Again, I know this novel means a lot to the author. But The Hundred Loves of Juliet misses out on the staff of life and heaps on the pancake syrup.
Note: so much young accidental death. Also bonus points for guessing the mega-sappy name a certain character is given at the end of this one.





I took a chance and read this anyway when it became available from my library, figuring it might not be as bad as you said, different strokes for different folks, etc. Sadly, it was even worse and I almost DNF’d several times. I think the last straw was when Sebastian rescued a baby polar bear who was stuck in the ice, turned his ship around, and brought it to shore to be raised and re-released into the wild. Could he BE any more unbelievably perfect? There was no chemistry between the MCs and the vignettes describing how the past life Juliets had met their grisly demise became almost comical after a while, I would have given it one or two stars on GR but I felt bad for the author so I didn’t rate it at all.
I forgot the polar bear part, that’s how crowded with ott instances this book is:
Fictional writers who have never actually completed a manuscript but who quit their jobs to live in the wilderness and work on the Perfect Novel are right up there with fictional writers whose agents help them through a dry spell by arranging for a long vacation in a beachfront cottage. But the idea of Romeo and Juliet + reincarnation is intriguing enough that I read the excerpt.
The start of the story lays out the premise clearly and shows the problems rising from it, but as Lisa said, Helene doesn’t have much of a personality.

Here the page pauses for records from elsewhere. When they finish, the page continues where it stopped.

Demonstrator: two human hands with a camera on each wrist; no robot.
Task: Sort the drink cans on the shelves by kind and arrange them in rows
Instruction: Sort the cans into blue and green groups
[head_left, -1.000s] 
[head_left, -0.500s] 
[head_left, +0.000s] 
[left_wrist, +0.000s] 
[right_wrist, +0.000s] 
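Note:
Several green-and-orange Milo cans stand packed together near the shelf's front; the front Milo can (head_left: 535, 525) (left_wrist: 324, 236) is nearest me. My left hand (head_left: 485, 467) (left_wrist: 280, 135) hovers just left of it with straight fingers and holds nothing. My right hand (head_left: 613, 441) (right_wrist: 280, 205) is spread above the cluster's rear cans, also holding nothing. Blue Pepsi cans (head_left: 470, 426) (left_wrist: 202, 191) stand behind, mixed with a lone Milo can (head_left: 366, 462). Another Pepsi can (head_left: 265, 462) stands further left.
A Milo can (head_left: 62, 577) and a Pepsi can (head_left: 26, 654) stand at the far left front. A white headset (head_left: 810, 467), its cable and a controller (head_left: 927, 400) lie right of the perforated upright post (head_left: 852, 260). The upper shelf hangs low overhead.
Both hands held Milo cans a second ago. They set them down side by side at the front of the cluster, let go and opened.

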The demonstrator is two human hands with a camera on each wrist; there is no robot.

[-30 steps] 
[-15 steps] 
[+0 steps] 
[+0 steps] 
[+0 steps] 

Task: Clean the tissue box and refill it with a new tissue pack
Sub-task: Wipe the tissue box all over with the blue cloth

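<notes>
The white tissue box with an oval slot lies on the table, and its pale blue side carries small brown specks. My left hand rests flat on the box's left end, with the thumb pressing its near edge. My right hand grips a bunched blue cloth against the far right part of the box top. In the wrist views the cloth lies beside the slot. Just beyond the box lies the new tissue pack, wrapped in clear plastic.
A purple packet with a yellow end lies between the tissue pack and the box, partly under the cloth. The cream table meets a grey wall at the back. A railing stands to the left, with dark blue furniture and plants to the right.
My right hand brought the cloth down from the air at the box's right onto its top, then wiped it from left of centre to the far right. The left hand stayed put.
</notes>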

Sebastien muses that “she always has the same soul, twinkling with curiosity and wit”, but this is a case of telling rather than showing, because I didn’t notice any such traits in Helene. Unless you count this one :
I talk to my houseplants occasionally, but naming appliances, especially in this twee way, was a bridge too far. Just in case the story went on to introduce Tessa the Toaster and Mia the Microwave, I noped out of there.
It sounds very twee to me!
That, tragically, is Skye showing that Juliet/Helene is SUPER WITY OMG. Just imagine how the rest of the book goes.